In 2016, the Man Maw tin mine, dubbed “mysterious” by Reuters reached peak production of 50,000 tonnes per year, according to the International Tin Association, a dramatic rise in productivity that contributed to a 4,900% increase in total tin production across Myanmar. This figure placed the region among the top tin producers in the world, behind only China and Indonesia, and was the world’s largest exporter of tin to China.
However, the state has seen its impact on the tin industry fall as quickly as it developed, with Reuters reporting that the grade of tin deposits at the site has fallen from 10% to around just 2%, and the number of people employed at tin mines halving between 2014 and 2016. The state’s unclear international status, with its sovereignty unrecognised and suffering from US sanctions for its alleged role in drug trafficking activities, and sudden decline in mineral reserves means this sudden explosion in tin discovery and production may remain one of mining’s unsolved mysteries.
Arctic uncertainty
The Arctic Circle boasts some of the world’s deepest mineral reserves, with 20,000 mineral deposits explored, and more than 30% mined, in the Russian Arctic alone. In 2005, the export of precious stones and mined commodities was the second-largest Russian export, behind the export of oil and gas, and this was a sector fuelled by development in the country’s northern areas, where the sparsity of human populations means there are few obstacles to large-scale industrial development.
However, the United States Geological Survey noted that this boom could be short-lived, with many of the most valuable commodities in the region expected to be depleted.
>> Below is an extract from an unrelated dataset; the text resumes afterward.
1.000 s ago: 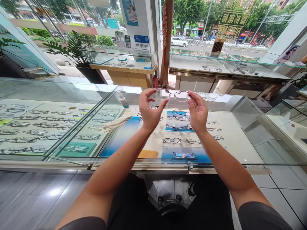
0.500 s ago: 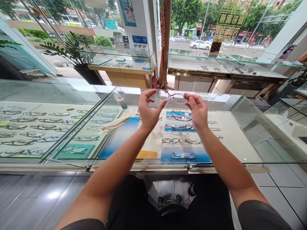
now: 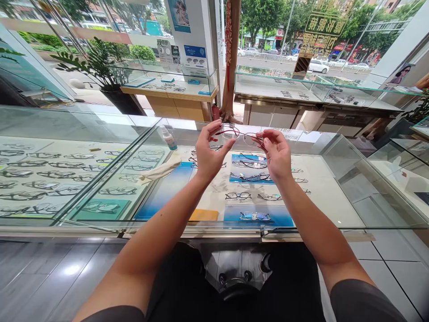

Only bauxite, coal, iron ore and phosphate are expected to last beyond 2025, and all forms of mining in the region have come under increased scrutiny lately following the appearance of black snow, polluted with waste products from coal facilities, in parts of Siberia. The lack of a centralised governing authority – one of the factors that encouraged initial development in the region – introduces further uncertainty to the issue, as the eight countries that border the Arctic are free to set their own guidelines and restrictions on Arctic mining, creating a series of overlapping regulations that add little clarity to the situation.
There has even been growing interest in Arctic mining from countries beyond the pole, with China announcing plans to establish an “ice silk road” to the Arctic in 2018, further confusing the situation, and establishing the Arctic as one of many geopolitical battlegrounds in the mineral sector.
Solving rare earth mysteries
Last year, scientists from Uppsala University, the Geological Survey of Sweden, and the University of Cape Town identified the origin of rare earth deposits known as “Bastnäs-type” deposits, deposits in Sweden that were the first hard-rock ores to be mined for rare earth elements. The team found that these deposits were initially formed in a sub-seafloor environment, before environmental changes, and its own interaction with local sources of limestone, led to the formation of the rare earth deposits.
These deposits can be found along a strip in south central Sweden roughly 100km long, and the researchers hope that the discovery will aid in the mining industry’s understanding of rare earth elements, with the minerals becoming increasingly sought-after due to their uses in new technologies and green power generation. Production and trading of the minerals was worth up to $2tn, according to Zhongxue Li of the University of Science and Technology Beijing, and demand has increased dramatically from around 80,000 metric tons in 2007 to around 120,000 by 2015.